- [Task to complete]:
Repeat the material exactly, leaving no line out.

- [Data for the task]:
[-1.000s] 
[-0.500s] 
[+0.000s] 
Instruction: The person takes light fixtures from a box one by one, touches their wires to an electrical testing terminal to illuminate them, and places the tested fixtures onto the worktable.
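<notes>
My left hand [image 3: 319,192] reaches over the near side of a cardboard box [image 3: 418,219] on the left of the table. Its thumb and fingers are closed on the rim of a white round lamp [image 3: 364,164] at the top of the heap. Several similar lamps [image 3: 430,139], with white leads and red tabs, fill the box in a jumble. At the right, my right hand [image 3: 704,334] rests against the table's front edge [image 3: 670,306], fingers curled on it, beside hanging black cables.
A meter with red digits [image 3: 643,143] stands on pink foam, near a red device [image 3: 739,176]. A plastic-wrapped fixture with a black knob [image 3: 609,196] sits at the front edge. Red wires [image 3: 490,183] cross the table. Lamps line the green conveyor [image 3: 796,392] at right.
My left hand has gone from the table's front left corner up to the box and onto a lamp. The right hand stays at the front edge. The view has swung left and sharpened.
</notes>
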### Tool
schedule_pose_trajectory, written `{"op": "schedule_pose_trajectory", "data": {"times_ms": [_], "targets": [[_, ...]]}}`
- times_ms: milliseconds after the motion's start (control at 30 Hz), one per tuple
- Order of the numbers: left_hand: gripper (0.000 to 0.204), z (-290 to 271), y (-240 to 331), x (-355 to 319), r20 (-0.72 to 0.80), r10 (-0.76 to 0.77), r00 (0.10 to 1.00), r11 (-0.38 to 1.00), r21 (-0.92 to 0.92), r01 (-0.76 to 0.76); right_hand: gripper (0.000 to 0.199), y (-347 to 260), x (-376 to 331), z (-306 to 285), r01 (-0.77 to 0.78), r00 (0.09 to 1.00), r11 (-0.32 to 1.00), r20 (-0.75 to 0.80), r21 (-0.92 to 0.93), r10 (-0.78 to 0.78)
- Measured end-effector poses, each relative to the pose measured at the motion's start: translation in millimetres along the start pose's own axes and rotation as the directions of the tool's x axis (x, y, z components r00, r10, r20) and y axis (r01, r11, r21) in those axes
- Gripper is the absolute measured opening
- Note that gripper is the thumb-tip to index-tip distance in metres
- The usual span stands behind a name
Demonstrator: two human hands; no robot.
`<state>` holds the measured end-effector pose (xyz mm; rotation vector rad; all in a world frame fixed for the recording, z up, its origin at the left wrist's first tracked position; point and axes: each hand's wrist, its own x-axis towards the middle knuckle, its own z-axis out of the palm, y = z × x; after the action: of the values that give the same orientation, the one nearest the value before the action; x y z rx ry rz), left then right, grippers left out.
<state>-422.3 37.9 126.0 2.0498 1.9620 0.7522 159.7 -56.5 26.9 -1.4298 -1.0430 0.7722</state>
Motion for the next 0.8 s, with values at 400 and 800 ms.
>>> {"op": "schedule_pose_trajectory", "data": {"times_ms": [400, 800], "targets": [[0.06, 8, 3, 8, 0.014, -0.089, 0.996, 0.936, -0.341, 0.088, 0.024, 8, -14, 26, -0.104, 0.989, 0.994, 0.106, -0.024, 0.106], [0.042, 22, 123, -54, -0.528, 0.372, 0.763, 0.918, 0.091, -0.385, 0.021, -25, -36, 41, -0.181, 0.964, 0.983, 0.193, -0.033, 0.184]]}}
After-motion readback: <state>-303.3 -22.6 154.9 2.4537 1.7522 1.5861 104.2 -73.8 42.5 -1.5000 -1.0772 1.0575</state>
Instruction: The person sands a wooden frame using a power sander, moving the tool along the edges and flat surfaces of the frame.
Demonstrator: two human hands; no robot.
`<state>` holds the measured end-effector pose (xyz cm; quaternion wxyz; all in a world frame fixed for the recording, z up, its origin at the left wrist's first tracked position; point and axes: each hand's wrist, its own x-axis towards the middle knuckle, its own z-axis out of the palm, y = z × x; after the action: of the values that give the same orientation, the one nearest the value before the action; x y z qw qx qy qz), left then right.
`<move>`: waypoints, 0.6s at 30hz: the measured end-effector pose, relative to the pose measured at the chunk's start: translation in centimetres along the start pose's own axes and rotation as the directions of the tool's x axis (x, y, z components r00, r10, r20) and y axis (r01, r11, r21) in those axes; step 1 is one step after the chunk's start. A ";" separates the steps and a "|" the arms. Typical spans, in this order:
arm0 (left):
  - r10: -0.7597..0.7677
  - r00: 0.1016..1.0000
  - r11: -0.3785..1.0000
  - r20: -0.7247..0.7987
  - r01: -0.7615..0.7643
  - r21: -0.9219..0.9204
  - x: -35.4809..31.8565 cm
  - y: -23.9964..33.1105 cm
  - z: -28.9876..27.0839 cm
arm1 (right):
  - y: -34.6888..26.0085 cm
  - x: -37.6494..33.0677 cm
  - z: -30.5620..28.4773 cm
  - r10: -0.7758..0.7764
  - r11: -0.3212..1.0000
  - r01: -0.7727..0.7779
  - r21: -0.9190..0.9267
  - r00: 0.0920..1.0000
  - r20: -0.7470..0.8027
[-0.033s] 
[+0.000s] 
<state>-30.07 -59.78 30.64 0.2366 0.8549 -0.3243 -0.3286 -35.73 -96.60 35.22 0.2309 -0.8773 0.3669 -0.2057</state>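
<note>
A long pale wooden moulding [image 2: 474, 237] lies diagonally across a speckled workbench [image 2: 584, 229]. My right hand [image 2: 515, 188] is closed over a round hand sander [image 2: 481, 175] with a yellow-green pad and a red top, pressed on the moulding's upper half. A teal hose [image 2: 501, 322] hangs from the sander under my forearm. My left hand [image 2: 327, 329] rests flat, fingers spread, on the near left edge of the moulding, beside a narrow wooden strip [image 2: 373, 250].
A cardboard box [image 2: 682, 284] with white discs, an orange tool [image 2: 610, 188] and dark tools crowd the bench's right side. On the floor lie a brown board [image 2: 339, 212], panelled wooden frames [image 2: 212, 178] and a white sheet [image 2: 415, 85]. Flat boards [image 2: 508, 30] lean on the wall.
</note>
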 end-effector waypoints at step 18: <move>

- [Answer box]:
[-1.000s] 
[-0.500s] 
[+0.000s] 
Instruction: The person takes light fixtures from a box one by one, touches their wires to an electrical testing terminal to illuminate them, and places the tested fixtures onto the worktable.
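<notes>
My left hand [image 3: 319,192] reaches over the near side of a cardboard box [image 3: 418,219] on the left of the table. Its thumb and fingers are closed on the rim of a white round lamp [image 3: 364,164] at the top of the heap. Several similar lamps [image 3: 430,139], with white leads and red tabs, fill the box in a jumble. At the right, my right hand [image 3: 704,334] rests against the table's front edge [image 3: 670,306], fingers curled on it, beside hanging black cables.
A meter with red digits [image 3: 643,143] stands on pink foam, near a red device [image 3: 739,176]. A plastic-wrapped fixture with a black knob [image 3: 609,196] sits at the front edge. Red wires [image 3: 490,183] cross the table. Lamps line the green conveyor [image 3: 796,392] at right.
My left hand has gone from the table's front left corner up to the box and onto a lamp. The right hand stays at the front edge. The view has swung left and sharpened.
</notes>
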### Tool
schedule_pose_trajectory, written `{"op": "schedule_pose_trajectory", "data": {"times_ms": [_], "targets": [[_, ...]]}}`
- times_ms: milliseconds after the motion's start (control at 30 Hz), one per tuple
- Order of the numbers: left_hand: gripper (0.000 to 0.204), z (-290 to 271), y (-240 to 331), x (-355 to 319), r20 (-0.72 to 0.80), r10 (-0.76 to 0.77), r00 (0.10 to 1.00), r11 (-0.38 to 1.00), r21 (-0.92 to 0.92), r01 (-0.76 to 0.76); right_hand: gripper (0.000 to 0.199), y (-347 to 260), x (-376 to 331), z (-306 to 285), r01 (-0.77 to 0.78), r00 (0.09 to 1.00), r11 (-0.32 to 1.00), r20 (-0.75 to 0.80), r21 (-0.92 to 0.93), r10 (-0.78 to 0.78)
- Measured end-effector poses, each relative to the pose measured at the motion's start: translation in millimetres along the start pose's own axes and rotation as the directions of the tool's x axis (x, y, z components r00, r10, r20) and y axis (r01, r11, r21) in those axes
- Gripper is the absolute measured opening
- Note that gripper is the thumb-tip to index-tip distance in metres
- The usual span stands behind a name
Demonstrator: two human hands; no robot.
`<state>` holds the measured end-effector pose (xyz mm; rotation vector rad; all in a world frame fixed for the recording, z up, its origin at the left wrist's first tracked position; point and axes: each hand's wrist, its own x-axis towards the middle knuckle, its own z-axis out of the palm, y = z × x; after the action: of the values that give the same orientation, the one nearest the value before the action; x y z rx ry rz), left then right, grippers left out.
<state>-422.3 37.9 126.0 2.0498 1.9620 0.7522 159.7 -56.5 26.9 -1.4298 -1.0430 0.7722</state>
Motion for the next 0.8 s, with values at 400 and 800 ms.
>>> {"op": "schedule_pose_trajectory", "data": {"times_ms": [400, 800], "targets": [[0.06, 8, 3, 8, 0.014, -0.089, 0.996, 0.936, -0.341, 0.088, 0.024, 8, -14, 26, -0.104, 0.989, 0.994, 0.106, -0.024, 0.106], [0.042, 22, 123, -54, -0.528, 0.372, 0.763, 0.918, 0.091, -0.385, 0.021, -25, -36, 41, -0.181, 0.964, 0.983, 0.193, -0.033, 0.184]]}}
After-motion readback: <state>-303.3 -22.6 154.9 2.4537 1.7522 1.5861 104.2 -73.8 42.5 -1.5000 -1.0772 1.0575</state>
Instruction: The person sands a wooden frame using a power sander, moving the tool along the edges and flat surfaces of the frame.
Demonstrator: two human hands; no robot.
`<state>` holds the measured end-effector pose (xyz cm; quaternion wxyz; all in a world frame fixed for the recording, z up, its origin at the left wrist's first tracked position; point and axes: each hand's wrist, its own x-axis towards the middle knuckle, its own z-axis out of the palm, y = z × x; after the action: of the values that give the same orientation, the one nearest the value before the action; x y z qw qx qy qz), left then right.
`<move>`: waypoints, 0.6s at 30hz: the measured end-effector pose, relative to the pose measured at the chunk's start: translation in centimetres along the start pose's own axes and rotation as the directions of the tool's x axis (x, y, z components r00, r10, r20) and y axis (r01, r11, r21) in those axes; step 1 is one step after the chunk's start. A ";" separates the steps and a "|" the arms. Typical spans, in this order:
arm0 (left):
  - r10: -0.7597..0.7677
  - r00: 0.1016..1.0000
  - r11: -0.3785..1.0000
  - r20: -0.7247..0.7987
  - r01: -0.7615..0.7643
  - r21: -0.9219..0.9204
  - x: -35.4809..31.8565 cm
  - y: -23.9964..33.1105 cm
  - z: -28.9876..27.0839 cm
arm1 (right):
  - y: -34.6888..26.0085 cm
  - x: -37.6494..33.0677 cm
  - z: -30.5620..28.4773 cm
  - r10: -0.7758..0.7764
  - r11: -0.3212..1.0000
  - r01: -0.7727..0.7779
  - r21: -0.9190..0.9267
  - r00: 0.0920..1.0000
  - r20: -0.7470..0.8027
[-0.033s] 
[+0.000s] 
<state>-30.07 -59.78 30.64 0.2366 0.8549 -0.3243 -0.3286 -35.73 -96.60 35.22 0.2309 -0.8773 0.3669 -0.2057</state>
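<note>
A long pale wooden moulding [image 2: 474, 237] lies diagonally across a speckled workbench [image 2: 584, 229]. My right hand [image 2: 515, 188] is closed over a round hand sander [image 2: 481, 175] with a yellow-green pad and a red top, pressed on the moulding's upper half. A teal hose [image 2: 501, 322] hangs from the sander under my forearm. My left hand [image 2: 327, 329] rests flat, fingers spread, on the near left edge of the moulding, beside a narrow wooden strip [image 2: 373, 250].
A cardboard box [image 2: 682, 284] with white discs, an orange tool [image 2: 610, 188] and dark tools crowd the bench's right side. On the floor lie a brown board [image 2: 339, 212], panelled wooden frames [image 2: 212, 178] and a white sheet [image 2: 415, 85]. Flat boards [image 2: 508, 30] lean on the wall.
</note>
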 end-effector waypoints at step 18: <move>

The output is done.